I yearn for the days of yore of MMOs when power levelers and RPers didn't seem to be in mutually exclusive camps, when there were stiff penalties, but a lot of freedoms, and where achieving something meant something.

But I don't think we're getting that back. Maybe because of the larger audience, maybe because nowadays even a month into an MMOs launch there are already guides to game the system. So all I want now is to get my RP back, and not have it be a stunted, tacked on, utterly neglected part of the game.


The cliff notes of what I ended up writing (incidentally, B+ because I didn't explain enough of the technical stuff to a non-gamer):

Americans are firmly entrenched in the one-monthly-fee model. Microtransactions are not catching on yet, so all models using them are excludable. The question then becomes, if a subscription model is required, is there any way to make MMOs such that old-timers will want to move from their existing high-level characters in mediocre games?

I then proceeded to do a pseudo-analysis of the target market, using generalizations based on the first 3 years of EverQuest. That game is 9 years old and one of the places many got their start. I then went on to talk about GemStone IV and DragonRealms, who still have active populations despite their age and technical obsolescence.

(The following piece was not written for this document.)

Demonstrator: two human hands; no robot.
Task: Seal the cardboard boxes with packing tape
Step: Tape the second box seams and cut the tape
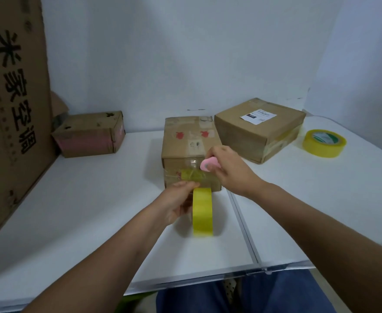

I then proposed the idea of a premium 'niche' MMO which charged $20/month ($5 more than industry average) to have an events team, working 24/7, full of company employees. They would have to use a UI that could show them clearly what arcs a character was involved in, so players who were uninvolved would not get neglected (also attempting to reduce event -----s) and thus feel they were getting their money's worth. The events team would have to be tied closely to the lore team and other developers so that one unified world emerged.

Concluding (proposal was addressed to SoE, since they'd probably try to buy it anyway) I requested permission and funding to increase my research and deliver an estimated income statement.